Following figure illustrates how to extract data by using unstructured data stage. Double click the unstructured data stage icon to enter or modify the options. Options for the respective stage need to be specified at stage level appropriately and in configure window to make the job run.


Configure Window

Following figure describes the Configure window of unstructured stage which is displayed when configure button in the Stage properties is clicked. Configure data source,import,map sections appropriately and click OK .Respective stage properties and column schema is populated.


 

Configure Window Properties

Specify filename,Password if file is password protected in Data source Section and specify template file for design time when wild cards specified in the input excel files. Select Use template file for design time and specify a template file name. Template file is used for subsequent configuration steps, and not used at runtime.Specify a value for Template password if the specified template file is password protected.

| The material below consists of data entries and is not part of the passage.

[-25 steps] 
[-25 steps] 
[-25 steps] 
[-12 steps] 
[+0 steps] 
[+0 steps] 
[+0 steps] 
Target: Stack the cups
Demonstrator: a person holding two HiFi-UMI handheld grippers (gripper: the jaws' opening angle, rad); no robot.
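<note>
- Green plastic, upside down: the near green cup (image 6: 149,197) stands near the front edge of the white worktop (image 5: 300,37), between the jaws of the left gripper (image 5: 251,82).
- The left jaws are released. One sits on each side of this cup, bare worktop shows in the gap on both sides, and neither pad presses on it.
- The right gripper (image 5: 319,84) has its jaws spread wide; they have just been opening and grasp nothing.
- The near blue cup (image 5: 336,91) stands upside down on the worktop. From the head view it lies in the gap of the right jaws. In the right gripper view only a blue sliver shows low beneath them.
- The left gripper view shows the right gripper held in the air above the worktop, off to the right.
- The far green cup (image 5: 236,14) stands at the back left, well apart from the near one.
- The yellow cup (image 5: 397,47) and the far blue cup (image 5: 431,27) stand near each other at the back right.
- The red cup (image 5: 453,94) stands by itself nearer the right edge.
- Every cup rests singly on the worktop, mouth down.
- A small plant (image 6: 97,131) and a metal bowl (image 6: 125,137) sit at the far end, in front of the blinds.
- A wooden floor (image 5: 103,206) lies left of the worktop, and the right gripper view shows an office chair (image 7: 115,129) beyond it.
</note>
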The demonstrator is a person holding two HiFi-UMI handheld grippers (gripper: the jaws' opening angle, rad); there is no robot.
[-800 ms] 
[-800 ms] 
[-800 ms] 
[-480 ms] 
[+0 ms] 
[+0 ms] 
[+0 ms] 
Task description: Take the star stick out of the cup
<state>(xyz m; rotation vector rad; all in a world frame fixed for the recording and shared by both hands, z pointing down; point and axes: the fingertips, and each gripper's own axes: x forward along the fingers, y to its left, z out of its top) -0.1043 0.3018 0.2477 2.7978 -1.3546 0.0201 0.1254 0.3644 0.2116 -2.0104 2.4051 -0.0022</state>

Specify range expression and click load button. Appropriate excel columns will be displayed in Import Section.

From the Column header field, select First row of data ranges. When First row of data ranges is selected, first row is regarded as the header and the Unstructured Data stage starts extracting from the second row.

Different types of data like File/Document properties , Sheet/Row/Cell Information values can be extracted using property tab and Custom properties can be specified in Advanced tab in Import Section.

Click Import button to get the data stage columns. Other cell information like formula,comment,author of the comment,Hyperlink label,type,address can be extracted by specifying the appropriate value for Import option in Map section. Click OK 

Stage Level Properties

Unstructured data stage can be configured to skip null values in the cells that are being extracted by specifying skip null rows option in stage properties

Run time column propagation should be enabled and appropriate property should be set for hidden columns option to extract hidden column data

When extracting data from the file, specify how you want to handle errors. Select Fail to abort the job. Select Skip to skip the data and continue to run the job

Click OK , compile and execute the job to get the required output.

Example:

In this example there are two input excel file names (Employee1.xls and Employee2.xls). To retrieve the data from both the files mention the File name as Employee*.xls. To load the excel columns in Import section template file ie., original file name either employee1.xls or employee2.xls should be specified in the Template File option in Configure window.

Input Excel Sheet Data (Employee1.xls)
 

Input Excel Sheet Data (Employee2.xls)


 Output Data (sequential File)

Column_A – Column_G contains actual data.RowNumber Column the details of the row from where the data is extracted. Sheet Name columns provides the details from which sheet the data is extracted. Cell_D7 is the value extracted for the property specified in the particular cell property in Advanced tab of Import section.


Conclusion

Information Server 9.1 release supports single output link which has single schema. Upcoming release supports multiple output links to extract multiple data structures.


Disclaimer: “The postings on this site are my own and don’t necessarily represent IBM’s positions, strategies or opinions.”